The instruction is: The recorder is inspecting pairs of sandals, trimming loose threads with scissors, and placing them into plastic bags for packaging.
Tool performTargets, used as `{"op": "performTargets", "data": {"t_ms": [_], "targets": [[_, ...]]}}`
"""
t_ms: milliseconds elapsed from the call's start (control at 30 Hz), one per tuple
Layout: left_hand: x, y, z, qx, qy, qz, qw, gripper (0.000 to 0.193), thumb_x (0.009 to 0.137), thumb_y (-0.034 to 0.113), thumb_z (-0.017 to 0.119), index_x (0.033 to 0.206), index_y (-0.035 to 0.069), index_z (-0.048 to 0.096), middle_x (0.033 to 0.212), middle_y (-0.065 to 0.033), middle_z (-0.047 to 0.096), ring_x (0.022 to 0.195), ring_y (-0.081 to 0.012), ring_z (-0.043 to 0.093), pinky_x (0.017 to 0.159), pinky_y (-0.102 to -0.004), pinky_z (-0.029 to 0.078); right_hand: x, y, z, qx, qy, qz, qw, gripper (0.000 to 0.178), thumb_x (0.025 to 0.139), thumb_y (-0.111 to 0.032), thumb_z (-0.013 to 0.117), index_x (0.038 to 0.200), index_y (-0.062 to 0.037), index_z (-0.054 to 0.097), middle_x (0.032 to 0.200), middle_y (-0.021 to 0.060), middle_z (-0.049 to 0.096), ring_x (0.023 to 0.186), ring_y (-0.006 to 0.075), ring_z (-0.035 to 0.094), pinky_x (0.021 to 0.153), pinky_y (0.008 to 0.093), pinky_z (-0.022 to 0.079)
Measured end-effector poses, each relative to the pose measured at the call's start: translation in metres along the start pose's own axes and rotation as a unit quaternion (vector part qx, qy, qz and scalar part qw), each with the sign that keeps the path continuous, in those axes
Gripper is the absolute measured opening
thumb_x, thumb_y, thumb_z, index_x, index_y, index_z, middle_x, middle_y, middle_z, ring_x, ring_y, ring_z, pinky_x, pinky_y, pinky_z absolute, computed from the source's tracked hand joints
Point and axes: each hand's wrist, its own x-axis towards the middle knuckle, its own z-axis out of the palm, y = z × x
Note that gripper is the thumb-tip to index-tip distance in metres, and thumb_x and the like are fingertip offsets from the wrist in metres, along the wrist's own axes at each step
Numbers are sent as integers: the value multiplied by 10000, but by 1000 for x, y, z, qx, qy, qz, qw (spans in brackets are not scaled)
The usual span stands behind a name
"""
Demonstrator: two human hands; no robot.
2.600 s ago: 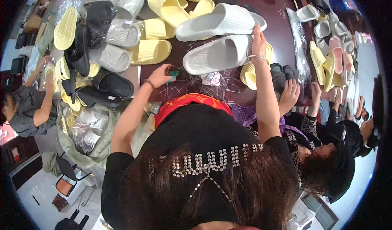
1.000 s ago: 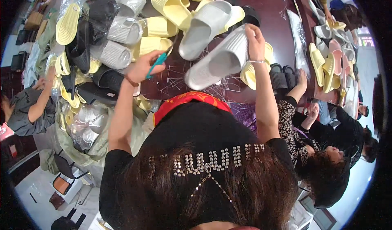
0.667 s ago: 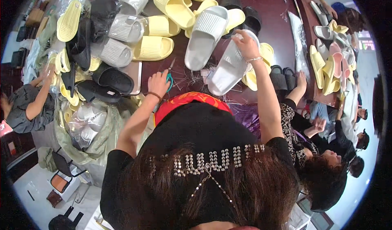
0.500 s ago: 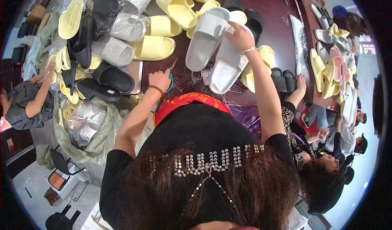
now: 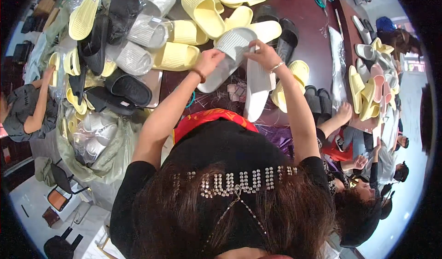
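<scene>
A grey slide slipper (image 5: 235,44) with a ribbed strap lies tilted on the table in front of me. My left hand (image 5: 208,65) is closed at the left edge of its strap. A second slipper, light grey to white (image 5: 256,95), stands on its side just to the right. My right hand (image 5: 266,57) is at the upper end of this one, thumb and fingers bent around the edges where both slippers meet; its exact hold is partly hidden. Below my left wrist lie scissors with a teal handle (image 5: 190,99), partly covered by the forearm. A small pinkish clear packet (image 5: 236,92) rests between the slippers.
Yellow slippers (image 5: 176,55), grey ones (image 5: 135,58) and black ones (image 5: 128,88) crowd the left and far side. A sack of bagged slippers (image 5: 96,135) stands at the left. Clear plastic sleeves (image 5: 337,66) lie on the right. Co-workers sit on both sides.
My left hand has let go of the scissors and moved up to the grey slipper. That slipper has shifted nearer and tilted. The lighter one has turned onto its side.
</scene>
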Motion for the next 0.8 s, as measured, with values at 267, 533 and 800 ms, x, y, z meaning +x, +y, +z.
{"op": "performTargets", "data": {"t_ms": [267, 533, 800], "targets": [[3, 13, 47, -278, -101, -212, 931, 338, 740, 367, 605, 836, 47, 555, 696, -26, 545, 558, -118, 543, 478, -242, 395, 4, 37, 16, 49, 127, 8, 991, 346, 741, -235, 603, 1034, -69, 521, 789, 158, 600, 701, 234, 587, 662, 310, 450], [21, 69, 2, -601, -124, -81, 785, 235, 842, 269, 520, 959, 66, 499, 783, -31, 542, 656, -111, 513, 512, -230, 394, 6, 52, -22, 311, 235, 19, 921, 393, 756, -212, 580, 1114, -82, 487, 833, 138, 598, 717, 178, 566, 664, 273, 440], [8, 94, -41, -564, -58, -31, 823, 208, 846, 234, 527, 964, 64, 510, 767, -28, 558, 621, -124, 540, 551, -241, 410, -3, 30, 37, 213, 74, 88, 970, 384, 772, -155, 579, 1134, -69, 484, 903, 117, 577, 792, 149, 556, 698, 252, 450]]}}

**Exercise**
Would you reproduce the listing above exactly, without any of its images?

**The answer**
The instruction is: The recorder is inspecting pairs of sandals, trimming loose threads with scissors, and placing them into plastic bags for packaging.
Tool performTargets, used as `{"op": "performTargets", "data": {"t_ms": [_], "targets": [[_, ...]]}}`
"""
t_ms: milliseconds elapsed from the call's start (control at 30 Hz), one per tuple
Layout: left_hand: x, y, z, qx, qy, qz, qw, gripper (0.000 to 0.193), thumb_x (0.009 to 0.137), thumb_y (-0.034 to 0.113), thumb_z (-0.017 to 0.119), index_x (0.033 to 0.206), index_y (-0.035 to 0.069), index_z (-0.048 to 0.096), middle_x (0.033 to 0.212), middle_y (-0.065 to 0.033), middle_z (-0.047 to 0.096), ring_x (0.022 to 0.195), ring_y (-0.081 to 0.012), ring_z (-0.043 to 0.093), pinky_x (0.017 to 0.159), pinky_y (-0.102 to -0.004), pinky_z (-0.029 to 0.078); right_hand: x, y, z, qx, qy, qz, qw, gripper (0.000 to 0.178), thumb_x (0.025 to 0.139), thumb_y (-0.111 to 0.032), thumb_z (-0.013 to 0.117), index_x (0.038 to 0.200), index_y (-0.062 to 0.037), index_z (-0.054 to 0.097), middle_x (0.032 to 0.200), middle_y (-0.021 to 0.060), middle_z (-0.049 to 0.096), ring_x (0.023 to 0.186), ring_y (-0.006 to 0.075), ring_z (-0.035 to 0.094), pinky_x (0.021 to 0.153), pinky_y (0.008 to 0.093), pinky_z (-0.022 to 0.079)
Measured end-effector poses, each relative to the pose measured at the call's start: translation in metres along the start pose's own axes and rotation as a unit quaternion (vector part qx, qy, qz and scalar part qw), each with the sign that keeps the path continuous, in those axes
Gripper is the absolute measured opening
thumb_x, thumb_y, thumb_z, index_x, index_y, index_z, middle_x, middle_y, middle_z, ring_x, ring_y, ring_z, pinky_x, pinky_y, pinky_z absolute, computed from the source's tracked hand joints
Point and axes: each hand's wrist, its own x-axis towards the middle knuckle, its own z-axis out of the palm, y = z × x
Note that gripper is the thumb-tip to index-tip distance in metres, and thumb_x and the like are fingertip offsets from the wrist in metres, along the wrist's own axes at each step
Numbers are sent as integers: the value multiplied by 10000, but by 1000 for x, y, z, qx, qy, qz, qw (spans in brackets are not scaled)
The usual span stands behind a name
"""
Demonstrator: two human hands; no robot.
2.600 s ago: 
1.000 s ago: 
0.667 s ago: 
0.500 s ago: 
now: 
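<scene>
A grey slide slipper (image 5: 235,44) with a ribbed strap lies tilted on the table in front of me. My left hand (image 5: 208,65) is closed at the left edge of its strap. A second slipper, light grey to white (image 5: 256,95), stands on its side just to the right. My right hand (image 5: 266,57) is at the upper end of this one, thumb and fingers bent around the edges where both slippers meet; its exact hold is partly hidden. Below my left wrist lie scissors with a teal handle (image 5: 190,99), partly covered by the forearm. A small pinkish clear packet (image 5: 236,92) rests between the slippers.
Yellow slippers (image 5: 176,55), grey ones (image 5: 135,58) and black ones (image 5: 128,88) crowd the left and far side. A sack of bagged slippers (image 5: 96,135) stands at the left. Clear plastic sleeves (image 5: 337,66) lie on the right. Co-workers sit on both sides.
My left hand has let go of the scissors and moved up to the grey slipper. That slipper has shifted nearer and tilted. The lighter one has turned onto its side.
</scene>
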Motion for the next 0.8 s, as measured, with values at 267, 533 and 800 ms, x, y, z meaning +x, +y, +z.
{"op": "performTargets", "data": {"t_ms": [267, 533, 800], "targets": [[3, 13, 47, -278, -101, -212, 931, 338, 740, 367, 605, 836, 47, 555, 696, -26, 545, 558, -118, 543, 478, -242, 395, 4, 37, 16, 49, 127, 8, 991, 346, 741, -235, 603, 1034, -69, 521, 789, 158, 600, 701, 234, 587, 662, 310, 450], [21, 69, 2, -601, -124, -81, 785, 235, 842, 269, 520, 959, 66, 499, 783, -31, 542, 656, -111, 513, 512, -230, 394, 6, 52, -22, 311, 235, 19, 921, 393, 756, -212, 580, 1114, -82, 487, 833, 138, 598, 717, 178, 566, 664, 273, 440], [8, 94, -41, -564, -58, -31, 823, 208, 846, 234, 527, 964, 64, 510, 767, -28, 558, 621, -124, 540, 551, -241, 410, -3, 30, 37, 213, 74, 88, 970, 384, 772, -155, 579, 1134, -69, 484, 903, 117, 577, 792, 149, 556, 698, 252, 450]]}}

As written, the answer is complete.